▶ **Requirement**
Read the listing below. Then repeat it exactly.

++++++++++

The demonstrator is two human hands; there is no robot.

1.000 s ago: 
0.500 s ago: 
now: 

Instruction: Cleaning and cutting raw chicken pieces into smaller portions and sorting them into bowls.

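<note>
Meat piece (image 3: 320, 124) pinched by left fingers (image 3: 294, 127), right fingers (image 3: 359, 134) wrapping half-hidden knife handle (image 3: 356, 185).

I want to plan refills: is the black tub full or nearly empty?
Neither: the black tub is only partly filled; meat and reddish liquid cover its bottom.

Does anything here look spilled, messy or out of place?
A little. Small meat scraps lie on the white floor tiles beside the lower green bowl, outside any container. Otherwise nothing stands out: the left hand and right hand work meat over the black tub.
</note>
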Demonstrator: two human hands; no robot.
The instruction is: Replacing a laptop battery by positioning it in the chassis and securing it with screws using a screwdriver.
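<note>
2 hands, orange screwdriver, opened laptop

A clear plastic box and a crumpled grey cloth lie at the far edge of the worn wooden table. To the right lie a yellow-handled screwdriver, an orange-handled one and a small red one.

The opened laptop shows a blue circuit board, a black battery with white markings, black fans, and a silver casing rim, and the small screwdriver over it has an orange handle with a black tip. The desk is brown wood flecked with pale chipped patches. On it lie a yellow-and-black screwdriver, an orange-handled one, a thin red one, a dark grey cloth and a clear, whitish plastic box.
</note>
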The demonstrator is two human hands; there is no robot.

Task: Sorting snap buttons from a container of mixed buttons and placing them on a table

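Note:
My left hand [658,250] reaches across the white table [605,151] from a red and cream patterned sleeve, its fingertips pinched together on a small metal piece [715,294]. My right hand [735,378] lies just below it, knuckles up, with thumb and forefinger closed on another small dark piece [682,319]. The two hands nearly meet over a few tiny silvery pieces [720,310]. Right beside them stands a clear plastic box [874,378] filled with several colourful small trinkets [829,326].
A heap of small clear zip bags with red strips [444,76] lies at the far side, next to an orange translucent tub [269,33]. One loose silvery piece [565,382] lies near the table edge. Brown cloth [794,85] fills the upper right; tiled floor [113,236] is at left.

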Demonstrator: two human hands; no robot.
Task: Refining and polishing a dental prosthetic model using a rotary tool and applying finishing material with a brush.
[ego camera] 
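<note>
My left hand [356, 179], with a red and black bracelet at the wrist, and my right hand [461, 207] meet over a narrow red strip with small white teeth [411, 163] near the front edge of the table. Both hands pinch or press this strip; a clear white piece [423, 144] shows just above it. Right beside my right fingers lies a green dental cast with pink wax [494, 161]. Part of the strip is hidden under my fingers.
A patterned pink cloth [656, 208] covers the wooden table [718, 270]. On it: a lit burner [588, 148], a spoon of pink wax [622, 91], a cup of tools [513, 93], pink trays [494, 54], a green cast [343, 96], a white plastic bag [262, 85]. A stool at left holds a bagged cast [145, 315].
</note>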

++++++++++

▶ **Response box**
The demonstrator is two human hands; there is no robot.

1.000 s ago: 
0.500 s ago: 
now: 

Instruction: Cleaning and cutting raw chicken pieces into smaller portions and sorting them into bowls.

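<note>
Meat piece (image 3: 320, 124) pinched by left fingers (image 3: 294, 127), right fingers (image 3: 359, 134) wrapping half-hidden knife handle (image 3: 356, 185).

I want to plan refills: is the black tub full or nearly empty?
Neither: the black tub is only partly filled; meat and reddish liquid cover its bottom.

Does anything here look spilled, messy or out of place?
A little. Small meat scraps lie on the white floor tiles beside the lower green bowl, outside any container. Otherwise nothing stands out: the left hand and right hand work meat over the black tub.
</note>
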Demonstrator: two human hands; no robot.
The instruction is: Replacing a laptop battery by positioning it in the chassis and securing it with screws using a screwdriver.
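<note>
2 hands, orange screwdriver, opened laptop

A clear plastic box and a crumpled grey cloth lie at the far edge of the worn wooden table. To the right lie a yellow-handled screwdriver, an orange-handled one and a small red one.

The opened laptop shows a blue circuit board, a black battery with white markings, black fans, and a silver casing rim, and the small screwdriver over it has an orange handle with a black tip. The desk is brown wood flecked with pale chipped patches. On it lie a yellow-and-black screwdriver, an orange-handled one, a thin red one, a dark grey cloth and a clear, whitish plastic box.
</note>
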The demonstrator is two human hands; there is no robot.

Task: Sorting snap buttons from a container of mixed buttons and placing them on a table

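Note:
My left hand [658,250] reaches across the white table [605,151] from a red and cream patterned sleeve, its fingertips pinched together on a small metal piece [715,294]. My right hand [735,378] lies just below it, knuckles up, with thumb and forefinger closed on another small dark piece [682,319]. The two hands nearly meet over a few tiny silvery pieces [720,310]. Right beside them stands a clear plastic box [874,378] filled with several colourful small trinkets [829,326].
A heap of small clear zip bags with red strips [444,76] lies at the far side, next to an orange translucent tub [269,33]. One loose silvery piece [565,382] lies near the table edge. Brown cloth [794,85] fills the upper right; tiled floor [113,236] is at left.
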
Demonstrator: two human hands; no robot.
Task: Refining and polishing a dental prosthetic model using a rotary tool and applying finishing material with a brush.
[ego camera] 
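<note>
My left hand [356, 179], with a red and black bracelet at the wrist, and my right hand [461, 207] meet over a narrow red strip with small white teeth [411, 163] near the front edge of the table. Both hands pinch or press this strip; a clear white piece [423, 144] shows just above it. Right beside my right fingers lies a green dental cast with pink wax [494, 161]. Part of the strip is hidden under my fingers.
A patterned pink cloth [656, 208] covers the wooden table [718, 270]. On it: a lit burner [588, 148], a spoon of pink wax [622, 91], a cup of tools [513, 93], pink trays [494, 54], a green cast [343, 96], a white plastic bag [262, 85]. A stool at left holds a bagged cast [145, 315].
</note>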

Nothing more is needed for this answer.